Restate every line of the material below word for word, skipping the images.

### [INPUT DATA]

#####

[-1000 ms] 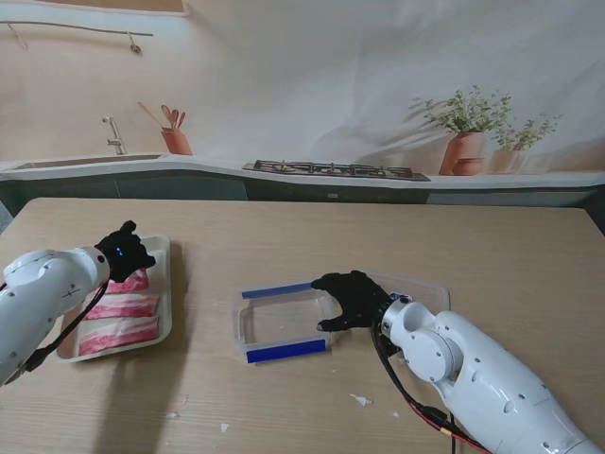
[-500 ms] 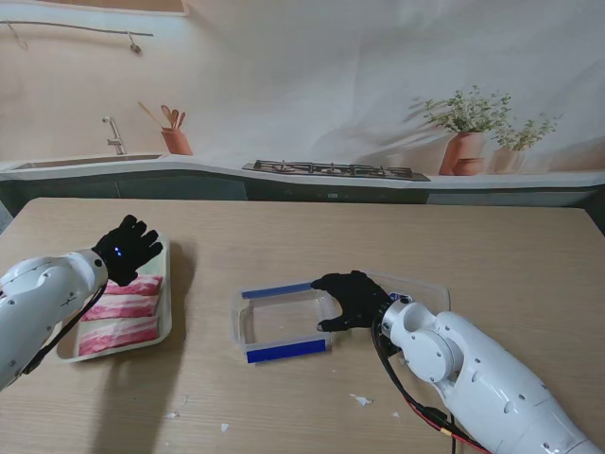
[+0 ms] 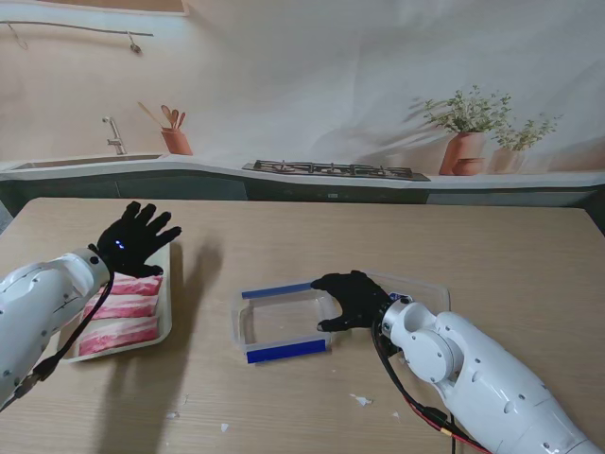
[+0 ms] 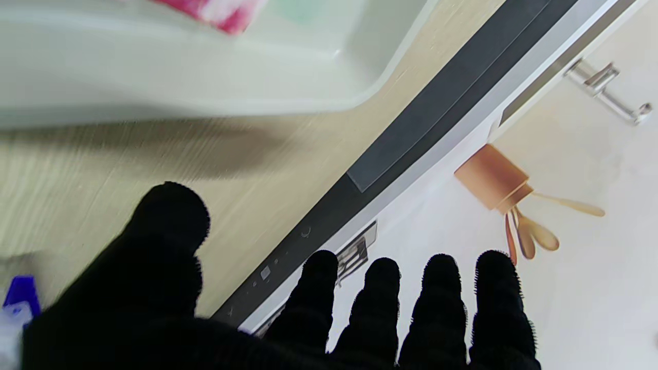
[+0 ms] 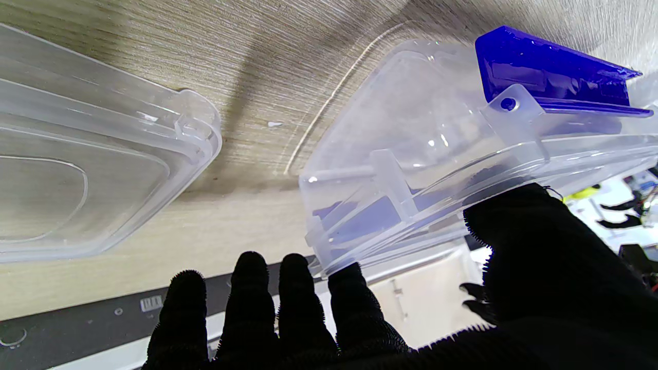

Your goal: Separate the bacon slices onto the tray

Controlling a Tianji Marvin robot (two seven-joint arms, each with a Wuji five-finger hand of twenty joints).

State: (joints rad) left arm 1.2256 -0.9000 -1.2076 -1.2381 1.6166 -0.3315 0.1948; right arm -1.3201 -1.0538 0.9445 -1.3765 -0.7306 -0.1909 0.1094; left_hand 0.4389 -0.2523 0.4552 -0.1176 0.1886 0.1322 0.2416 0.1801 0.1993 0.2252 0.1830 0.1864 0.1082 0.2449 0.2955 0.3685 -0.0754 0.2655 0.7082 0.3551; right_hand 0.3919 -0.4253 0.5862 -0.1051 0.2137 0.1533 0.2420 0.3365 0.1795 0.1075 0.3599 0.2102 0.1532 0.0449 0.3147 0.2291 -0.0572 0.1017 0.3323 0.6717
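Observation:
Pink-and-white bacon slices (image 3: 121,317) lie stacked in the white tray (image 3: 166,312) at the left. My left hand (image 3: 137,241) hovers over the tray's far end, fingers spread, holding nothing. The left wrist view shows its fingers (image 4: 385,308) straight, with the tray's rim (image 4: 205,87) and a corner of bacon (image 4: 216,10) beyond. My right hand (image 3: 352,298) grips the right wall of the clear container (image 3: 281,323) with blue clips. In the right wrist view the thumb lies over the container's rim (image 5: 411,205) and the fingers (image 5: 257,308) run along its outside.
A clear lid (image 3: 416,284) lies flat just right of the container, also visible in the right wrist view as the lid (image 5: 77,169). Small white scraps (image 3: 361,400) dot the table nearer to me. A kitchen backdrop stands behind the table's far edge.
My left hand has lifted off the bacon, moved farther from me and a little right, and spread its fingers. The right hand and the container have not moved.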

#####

### [SOLUTION FOR THIS PROBLEM]
[-1000 ms] 
[-500 ms] 
[+0 ms] 
[+0 ms] 
[+0 ms] 

Your goal: Separate the bacon slices onto the tray

Controlling a Tianji Marvin robot (two seven-joint arms, each with a Wuji five-finger hand of twenty joints).

State: (joints rad) left arm 1.2256 -0.9000 -1.2076 -1.2381 1.6166 -0.3315 0.1948; right arm -1.3201 -1.0538 0.9445 -1.3765 -0.7306 -0.1909 0.1094; left_hand 0.4389 -0.2523 0.4552 -0.1176 0.1886 0.1322 0.2416 0.1801 0.1993 0.2252 0.1830 0.1864 0.1082 0.2449 0.2955 0.3685 -0.0754 0.2655 0.7082 0.3551; right_hand 0.3919 -0.4253 0.5862 -0.1051 0.2137 0.1533 0.2420 0.3365 0.1795 0.1075 0.3599 0.2102 0.1532 0.0449 0.3147 0.2291 -0.0572 0.1017 0.3323 0.6717
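Observation:
Pink-and-white bacon slices (image 3: 121,317) lie stacked in the white tray (image 3: 166,312) at the left. My left hand (image 3: 137,241) hovers over the tray's far end, fingers spread, holding nothing. The left wrist view shows its fingers (image 4: 385,308) straight, with the tray's rim (image 4: 205,87) and a corner of bacon (image 4: 216,10) beyond. My right hand (image 3: 352,298) grips the right wall of the clear container (image 3: 281,323) with blue clips. In the right wrist view the thumb lies over the container's rim (image 5: 411,205) and the fingers (image 5: 257,308) run along its outside.
A clear lid (image 3: 416,284) lies flat just right of the container, also visible in the right wrist view as the lid (image 5: 77,169). Small white scraps (image 3: 361,400) dot the table nearer to me. A kitchen backdrop stands behind the table's far edge.
My left hand has lifted off the bacon, moved farther from me and a little right, and spread its fingers. The right hand and the container have not moved.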

This exercise is now complete.